* **Action item**: Images excluded, reproduce each line of the records exactly as it stands.

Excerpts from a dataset
────────────────────────────────────────

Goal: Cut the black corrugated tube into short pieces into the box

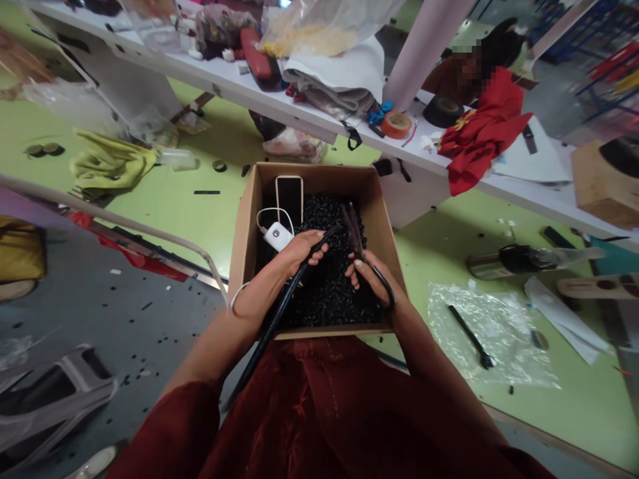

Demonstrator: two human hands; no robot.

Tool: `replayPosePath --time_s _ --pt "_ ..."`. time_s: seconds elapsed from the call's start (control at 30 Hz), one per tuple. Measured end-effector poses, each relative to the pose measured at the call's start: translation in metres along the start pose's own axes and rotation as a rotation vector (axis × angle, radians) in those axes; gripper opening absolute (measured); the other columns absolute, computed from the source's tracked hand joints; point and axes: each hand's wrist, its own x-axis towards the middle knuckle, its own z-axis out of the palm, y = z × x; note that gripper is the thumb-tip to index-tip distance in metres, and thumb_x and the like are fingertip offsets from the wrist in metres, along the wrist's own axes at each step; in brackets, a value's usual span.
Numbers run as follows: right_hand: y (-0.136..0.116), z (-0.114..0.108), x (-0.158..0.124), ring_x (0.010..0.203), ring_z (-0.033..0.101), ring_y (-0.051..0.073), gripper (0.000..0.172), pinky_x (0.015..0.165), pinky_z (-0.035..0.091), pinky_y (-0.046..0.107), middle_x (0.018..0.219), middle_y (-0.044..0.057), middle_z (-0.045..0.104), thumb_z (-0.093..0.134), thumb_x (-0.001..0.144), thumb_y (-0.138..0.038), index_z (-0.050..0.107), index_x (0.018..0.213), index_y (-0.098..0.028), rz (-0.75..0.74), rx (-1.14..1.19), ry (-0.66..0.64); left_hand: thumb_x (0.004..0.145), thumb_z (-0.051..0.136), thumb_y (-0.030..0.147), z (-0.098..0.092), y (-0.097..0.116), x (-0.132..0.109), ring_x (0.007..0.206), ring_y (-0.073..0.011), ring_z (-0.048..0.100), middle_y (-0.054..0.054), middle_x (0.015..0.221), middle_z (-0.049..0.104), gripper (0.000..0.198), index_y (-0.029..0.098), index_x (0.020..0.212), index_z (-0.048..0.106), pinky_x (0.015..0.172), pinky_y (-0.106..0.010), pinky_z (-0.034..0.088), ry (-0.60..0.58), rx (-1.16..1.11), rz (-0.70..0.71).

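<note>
My left hand (307, 249) is closed around a long black ribbed tube (279, 313), which trails down past my forearm toward my lap. Its upper end points to the right, over a cardboard box (388, 226). My right hand (369, 269) grips scissors (385, 283) with black handles; their blades, blurred, point up and a little left, close to the tube's end. Beneath both hands the box holds a heap of small black pieces (329, 303). A phone (289, 196) leans inside the box at the back left, beside a white device (277, 236) with a white cable.
Green tabletop (210, 219) surrounds the box. At the right lie a clear plastic bag (499, 332) with a black strip on it and a steel bottle (492, 264). A white shelf (344, 133) with tape rolls and red cloth (484, 126) runs behind. Another person sits beyond.
</note>
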Motion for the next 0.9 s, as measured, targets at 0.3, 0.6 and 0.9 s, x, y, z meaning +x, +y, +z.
replayPosePath --time_s 0.3,0.6,0.9 --pt "-0.002 -0.002 0.005 0.061 0.056 0.013 0.042 0.058 0.049 0.028 0.08 0.002 0.062 0.049 0.083 -0.054 0.048 0.109 -0.021 -0.006 -0.142 0.147 0.092 0.04 0.016 -0.006 0.003 0.0 0.037 -0.0005 0.029 0.003 0.06 0.044 0.009 0.014 0.087 0.047 0.032 -0.01 0.017 -0.139 -0.249 -0.132" --pt "0.012 -0.002 0.008 0.079 0.063 0.019 0.048 0.077 0.051 0.036 0.094 0.005 0.064 0.054 0.08 -0.052 0.047 0.116 -0.022 -0.027 -0.249 0.075 0.089 0.049 0.021 -0.001 0.003 -0.002 0.041 -0.0018 0.037 0.001 0.064 0.049 0.011 0.011 0.087 0.055 0.033 -0.012 0.022 -0.026 -0.065 0.052" --pt "0.007 -0.002 0.005 0.082 0.063 0.022 0.047 0.081 0.048 0.038 0.095 0.005 0.066 0.054 0.08 -0.049 0.046 0.119 -0.024 -0.022 -0.382 0.007 0.086 0.054 0.017 0.006 0.002 -0.005 0.041 -0.0015 0.037 0.002 0.064 0.051 0.013 0.012 0.095 0.062 0.035 -0.015 0.023 0.116 0.198 0.14"
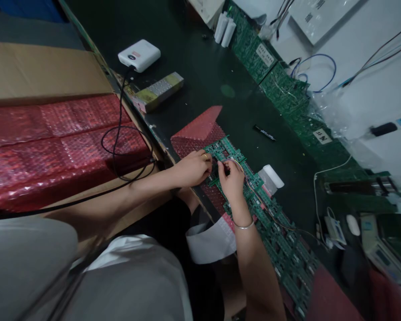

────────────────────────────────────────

* **Response to this task**:
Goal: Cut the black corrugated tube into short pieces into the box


Demonstrator: two human hands; no robot.

Tool: `replayPosePath --time_s _ --pt "_ ..."`. time_s: seconds elapsed from the call's start (control at 30 Hz), one per tuple. Measured end-effector poses, each relative to the pose measured at the call's start: translation in metres along the start pose's own axes and rotation as a rotation vector (axis × angle, radians) in those axes; gripper opening absolute (measured); the other columns absolute, computed from the source's tracked hand joints; point and axes: each hand's wrist, its own x-axis towards the middle knuckle, its own z-axis out of the palm, y = z × x; note that gripper is the thumb-tip to index-tip distance in metres, and thumb_x and the like are fingertip offsets from the wrist in metres, along the wrist's own axes at each step; in brackets, a value's usual span.
Numbers run as follows: right_hand: y (-0.136..0.116), z (-0.114..0.108), x (-0.158..0.124), ring_x (0.010..0.203), ring_z (-0.033..0.101), ring_y (-0.051..0.073), gripper (0.000..0.172), pinky_x (0.015..0.165), pinky_z (-0.035..0.091), pinky_y (-0.046..0.107), middle_x (0.018..0.219), middle_y (-0.044..0.057), middle_z (-0.045..0.104), thumb_z (-0.093..0.134), thumb_x (-0.001..0.144), thumb_y (-0.138..0.038), index_z (-0.050..0.107), index_x (0.018..0.213), index_y (-0.098..0.028), rz (-0.75..0.74), rx (-1.14..1.19), ry (-0.66..0.64); left_hand: thumb_x (0.004..0.145), thumb_z (-0.051..0.136), thumb_y (-0.030..0.147), z (-0.098..0.092), y (-0.097..0.116), x (-0.132..0.109), ring_x (0.007..0.206), ring_y (-0.073..0.011), ring_z (-0.048..0.100), middle_y (-0.054..0.054), middle_x (0.015..0.221), middle_z (-0.049..0.104), gripper (0.000..0.198), index_y (-0.029..0.098), index_x (0.020..0.212), index_z (-0.048..0.106), pinky_x (0.015..0.172), pinky_y (-0.106..0.010), pinky_z (-0.034..0.088), ry (-0.60..0.58), rx (-1.16..1.11), rz (-0.70..0.71).

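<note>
My left hand (307, 249) is closed around a long black ribbed tube (279, 313), which trails down past my forearm toward my lap. Its upper end points to the right, over a cardboard box (388, 226). My right hand (369, 269) grips scissors (385, 283) with black handles; their blades, blurred, point up and a little left, close to the tube's end. Beneath both hands the box holds a heap of small black pieces (329, 303). A phone (289, 196) leans inside the box at the back left, beside a white device (277, 236) with a white cable.
Green tabletop (210, 219) surrounds the box. At the right lie a clear plastic bag (499, 332) with a black strip on it and a steel bottle (492, 264). A white shelf (344, 133) with tape rolls and red cloth (484, 126) runs behind. Another person sits beyond.
</note>
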Motion for the next 0.9 s, as measured, targets at 0.3, 0.6 and 0.9 s, x, y, z meaning +x, +y, +z.
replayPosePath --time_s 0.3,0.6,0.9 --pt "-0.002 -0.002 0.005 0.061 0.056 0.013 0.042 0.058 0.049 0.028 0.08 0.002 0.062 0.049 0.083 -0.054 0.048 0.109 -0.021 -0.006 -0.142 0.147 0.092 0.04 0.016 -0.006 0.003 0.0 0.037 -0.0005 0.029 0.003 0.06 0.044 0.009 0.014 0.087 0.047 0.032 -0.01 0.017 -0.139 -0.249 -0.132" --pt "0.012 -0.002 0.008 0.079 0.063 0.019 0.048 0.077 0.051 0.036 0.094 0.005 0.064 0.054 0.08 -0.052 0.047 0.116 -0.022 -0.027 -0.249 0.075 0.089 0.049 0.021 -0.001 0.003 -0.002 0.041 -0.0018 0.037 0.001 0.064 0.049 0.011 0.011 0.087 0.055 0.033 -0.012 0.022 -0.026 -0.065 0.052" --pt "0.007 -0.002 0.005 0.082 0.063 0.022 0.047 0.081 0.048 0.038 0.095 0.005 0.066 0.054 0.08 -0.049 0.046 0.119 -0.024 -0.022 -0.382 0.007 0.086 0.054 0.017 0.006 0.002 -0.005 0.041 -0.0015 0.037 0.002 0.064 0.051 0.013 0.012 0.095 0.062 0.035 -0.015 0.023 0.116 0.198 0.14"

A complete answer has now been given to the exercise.